» **Input data**

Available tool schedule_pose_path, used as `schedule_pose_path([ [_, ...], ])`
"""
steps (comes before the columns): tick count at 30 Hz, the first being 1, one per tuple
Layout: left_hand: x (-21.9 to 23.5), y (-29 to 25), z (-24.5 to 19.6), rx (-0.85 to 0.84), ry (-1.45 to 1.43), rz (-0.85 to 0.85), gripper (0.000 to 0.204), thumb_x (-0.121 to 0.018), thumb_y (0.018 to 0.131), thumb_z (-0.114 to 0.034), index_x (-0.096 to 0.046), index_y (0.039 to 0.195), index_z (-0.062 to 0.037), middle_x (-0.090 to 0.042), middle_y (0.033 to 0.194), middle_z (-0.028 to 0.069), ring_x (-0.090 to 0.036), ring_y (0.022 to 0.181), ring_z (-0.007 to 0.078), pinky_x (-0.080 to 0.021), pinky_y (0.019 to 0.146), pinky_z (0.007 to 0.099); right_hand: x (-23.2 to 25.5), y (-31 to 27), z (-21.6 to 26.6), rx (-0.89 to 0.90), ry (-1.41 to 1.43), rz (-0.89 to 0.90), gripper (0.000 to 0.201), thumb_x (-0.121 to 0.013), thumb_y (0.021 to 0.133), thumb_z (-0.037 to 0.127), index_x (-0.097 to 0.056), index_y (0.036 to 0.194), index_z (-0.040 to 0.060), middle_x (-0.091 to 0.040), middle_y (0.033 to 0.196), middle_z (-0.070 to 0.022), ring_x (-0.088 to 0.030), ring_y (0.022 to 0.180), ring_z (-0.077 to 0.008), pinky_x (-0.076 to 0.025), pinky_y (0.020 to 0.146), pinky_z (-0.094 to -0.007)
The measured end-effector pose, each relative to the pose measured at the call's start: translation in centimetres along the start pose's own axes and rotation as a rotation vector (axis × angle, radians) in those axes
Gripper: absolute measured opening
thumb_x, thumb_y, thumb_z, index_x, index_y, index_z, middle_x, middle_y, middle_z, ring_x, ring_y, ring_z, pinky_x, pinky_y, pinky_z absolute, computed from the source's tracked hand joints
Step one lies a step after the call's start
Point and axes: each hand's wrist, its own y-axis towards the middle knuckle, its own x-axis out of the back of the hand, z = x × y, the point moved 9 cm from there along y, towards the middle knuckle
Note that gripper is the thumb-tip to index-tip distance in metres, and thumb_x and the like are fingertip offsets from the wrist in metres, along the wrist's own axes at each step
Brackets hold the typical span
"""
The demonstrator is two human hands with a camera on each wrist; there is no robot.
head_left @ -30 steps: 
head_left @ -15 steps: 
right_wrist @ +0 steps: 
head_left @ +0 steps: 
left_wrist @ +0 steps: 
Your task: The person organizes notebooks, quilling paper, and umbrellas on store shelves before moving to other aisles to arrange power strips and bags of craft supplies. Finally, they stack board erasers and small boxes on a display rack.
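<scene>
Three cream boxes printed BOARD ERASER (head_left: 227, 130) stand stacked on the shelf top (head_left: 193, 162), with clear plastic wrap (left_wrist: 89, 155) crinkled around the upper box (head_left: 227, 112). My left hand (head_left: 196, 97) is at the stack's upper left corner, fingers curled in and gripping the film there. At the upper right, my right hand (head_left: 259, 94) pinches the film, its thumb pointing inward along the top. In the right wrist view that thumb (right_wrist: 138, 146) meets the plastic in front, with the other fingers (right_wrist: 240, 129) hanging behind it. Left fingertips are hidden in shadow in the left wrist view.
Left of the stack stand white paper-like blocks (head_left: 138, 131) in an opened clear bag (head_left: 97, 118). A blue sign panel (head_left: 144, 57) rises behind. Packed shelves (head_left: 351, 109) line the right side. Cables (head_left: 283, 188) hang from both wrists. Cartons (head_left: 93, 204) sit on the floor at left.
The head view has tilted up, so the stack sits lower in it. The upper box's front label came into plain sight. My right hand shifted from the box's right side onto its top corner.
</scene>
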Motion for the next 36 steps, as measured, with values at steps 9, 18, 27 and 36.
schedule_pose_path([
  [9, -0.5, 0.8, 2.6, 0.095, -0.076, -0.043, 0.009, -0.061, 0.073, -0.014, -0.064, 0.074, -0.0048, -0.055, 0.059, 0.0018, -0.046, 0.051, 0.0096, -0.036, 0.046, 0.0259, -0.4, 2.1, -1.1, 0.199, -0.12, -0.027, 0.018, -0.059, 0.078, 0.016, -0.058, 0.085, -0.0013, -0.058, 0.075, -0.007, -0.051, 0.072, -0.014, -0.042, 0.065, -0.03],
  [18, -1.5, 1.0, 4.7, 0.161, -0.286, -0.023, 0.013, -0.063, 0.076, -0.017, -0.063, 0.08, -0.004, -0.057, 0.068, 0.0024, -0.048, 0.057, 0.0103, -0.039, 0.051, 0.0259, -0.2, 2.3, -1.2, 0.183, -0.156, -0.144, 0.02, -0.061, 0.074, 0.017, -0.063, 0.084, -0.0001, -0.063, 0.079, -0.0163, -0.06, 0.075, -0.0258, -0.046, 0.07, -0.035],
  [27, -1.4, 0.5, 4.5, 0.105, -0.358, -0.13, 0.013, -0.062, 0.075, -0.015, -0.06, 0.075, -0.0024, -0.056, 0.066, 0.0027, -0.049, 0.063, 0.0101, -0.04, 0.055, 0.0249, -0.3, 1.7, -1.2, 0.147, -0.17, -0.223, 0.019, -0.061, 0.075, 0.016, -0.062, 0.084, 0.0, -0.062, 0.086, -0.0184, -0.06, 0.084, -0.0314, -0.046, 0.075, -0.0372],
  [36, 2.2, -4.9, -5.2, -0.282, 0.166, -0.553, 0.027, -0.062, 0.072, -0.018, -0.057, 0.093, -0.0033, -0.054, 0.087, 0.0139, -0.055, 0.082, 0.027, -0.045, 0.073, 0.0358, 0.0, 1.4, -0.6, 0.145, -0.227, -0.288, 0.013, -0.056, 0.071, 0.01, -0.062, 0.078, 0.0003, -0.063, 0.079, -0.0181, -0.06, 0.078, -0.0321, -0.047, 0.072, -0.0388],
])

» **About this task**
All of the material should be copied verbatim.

» **Solution for this problem**
Available tool schedule_pose_path, used as `schedule_pose_path([ [_, ...], ])`
"""
steps (comes before the columns): tick count at 30 Hz, the first being 1, one per tuple
Layout: left_hand: x (-21.9 to 23.5), y (-29 to 25), z (-24.5 to 19.6), rx (-0.85 to 0.84), ry (-1.45 to 1.43), rz (-0.85 to 0.85), gripper (0.000 to 0.204), thumb_x (-0.121 to 0.018), thumb_y (0.018 to 0.131), thumb_z (-0.114 to 0.034), index_x (-0.096 to 0.046), index_y (0.039 to 0.195), index_z (-0.062 to 0.037), middle_x (-0.090 to 0.042), middle_y (0.033 to 0.194), middle_z (-0.028 to 0.069), ring_x (-0.090 to 0.036), ring_y (0.022 to 0.181), ring_z (-0.007 to 0.078), pinky_x (-0.080 to 0.021), pinky_y (0.019 to 0.146), pinky_z (0.007 to 0.099); right_hand: x (-23.2 to 25.5), y (-31 to 27), z (-21.6 to 26.6), rx (-0.89 to 0.90), ry (-1.41 to 1.43), rz (-0.89 to 0.90), gripper (0.000 to 0.201), thumb_x (-0.121 to 0.013), thumb_y (0.021 to 0.133), thumb_z (-0.037 to 0.127), index_x (-0.097 to 0.056), index_y (0.036 to 0.194), index_z (-0.040 to 0.060), middle_x (-0.091 to 0.040), middle_y (0.033 to 0.196), middle_z (-0.070 to 0.022), ring_x (-0.088 to 0.030), ring_y (0.022 to 0.180), ring_z (-0.077 to 0.008), pinky_x (-0.076 to 0.025), pinky_y (0.020 to 0.146), pinky_z (-0.094 to -0.007)
The measured end-effector pose, each relative to the pose measured at the call's start: translation in centimetres along the start pose's own axes and rotation as a rotation vector (axis × angle, radians) in those axes
Gripper: absolute measured opening
thumb_x, thumb_y, thumb_z, index_x, index_y, index_z, middle_x, middle_y, middle_z, ring_x, ring_y, ring_z, pinky_x, pinky_y, pinky_z absolute, computed from the source's tracked hand joints
Step one lies a step after the call's start
Point and axes: each hand's wrist, its own y-axis towards the middle knuckle, its own x-axis out of the back of the hand, z = x × y, the point moved 9 cm from there along y, towards the middle knuckle
Note that gripper is the thumb-tip to index-tip distance in metres, and thumb_x and the like are fingertip offsets from the wrist in metres, along the wrist's own axes at each step
Brackets hold the typical span
"""
The demonstrator is two human hands with a camera on each wrist; there is no robot.
head_left @ -30 steps: 
head_left @ -15 steps: 
right_wrist @ +0 steps: 
head_left @ +0 steps: 
left_wrist @ +0 steps: 
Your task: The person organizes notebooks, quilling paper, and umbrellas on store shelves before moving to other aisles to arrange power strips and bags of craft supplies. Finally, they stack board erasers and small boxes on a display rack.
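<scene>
Three cream boxes printed BOARD ERASER (head_left: 227, 130) stand stacked on the shelf top (head_left: 193, 162), with clear plastic wrap (left_wrist: 89, 155) crinkled around the upper box (head_left: 227, 112). My left hand (head_left: 196, 97) is at the stack's upper left corner, fingers curled in and gripping the film there. At the upper right, my right hand (head_left: 259, 94) pinches the film, its thumb pointing inward along the top. In the right wrist view that thumb (right_wrist: 138, 146) meets the plastic in front, with the other fingers (right_wrist: 240, 129) hanging behind it. Left fingertips are hidden in shadow in the left wrist view.
Left of the stack stand white paper-like blocks (head_left: 138, 131) in an opened clear bag (head_left: 97, 118). A blue sign panel (head_left: 144, 57) rises behind. Packed shelves (head_left: 351, 109) line the right side. Cables (head_left: 283, 188) hang from both wrists. Cartons (head_left: 93, 204) sit on the floor at left.
The head view has tilted up, so the stack sits lower in it. The upper box's front label came into plain sight. My right hand shifted from the box's right side onto its top corner.
</scene>
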Motion for the next 36 steps, as measured, with values at steps 9, 18, 27 and 36.
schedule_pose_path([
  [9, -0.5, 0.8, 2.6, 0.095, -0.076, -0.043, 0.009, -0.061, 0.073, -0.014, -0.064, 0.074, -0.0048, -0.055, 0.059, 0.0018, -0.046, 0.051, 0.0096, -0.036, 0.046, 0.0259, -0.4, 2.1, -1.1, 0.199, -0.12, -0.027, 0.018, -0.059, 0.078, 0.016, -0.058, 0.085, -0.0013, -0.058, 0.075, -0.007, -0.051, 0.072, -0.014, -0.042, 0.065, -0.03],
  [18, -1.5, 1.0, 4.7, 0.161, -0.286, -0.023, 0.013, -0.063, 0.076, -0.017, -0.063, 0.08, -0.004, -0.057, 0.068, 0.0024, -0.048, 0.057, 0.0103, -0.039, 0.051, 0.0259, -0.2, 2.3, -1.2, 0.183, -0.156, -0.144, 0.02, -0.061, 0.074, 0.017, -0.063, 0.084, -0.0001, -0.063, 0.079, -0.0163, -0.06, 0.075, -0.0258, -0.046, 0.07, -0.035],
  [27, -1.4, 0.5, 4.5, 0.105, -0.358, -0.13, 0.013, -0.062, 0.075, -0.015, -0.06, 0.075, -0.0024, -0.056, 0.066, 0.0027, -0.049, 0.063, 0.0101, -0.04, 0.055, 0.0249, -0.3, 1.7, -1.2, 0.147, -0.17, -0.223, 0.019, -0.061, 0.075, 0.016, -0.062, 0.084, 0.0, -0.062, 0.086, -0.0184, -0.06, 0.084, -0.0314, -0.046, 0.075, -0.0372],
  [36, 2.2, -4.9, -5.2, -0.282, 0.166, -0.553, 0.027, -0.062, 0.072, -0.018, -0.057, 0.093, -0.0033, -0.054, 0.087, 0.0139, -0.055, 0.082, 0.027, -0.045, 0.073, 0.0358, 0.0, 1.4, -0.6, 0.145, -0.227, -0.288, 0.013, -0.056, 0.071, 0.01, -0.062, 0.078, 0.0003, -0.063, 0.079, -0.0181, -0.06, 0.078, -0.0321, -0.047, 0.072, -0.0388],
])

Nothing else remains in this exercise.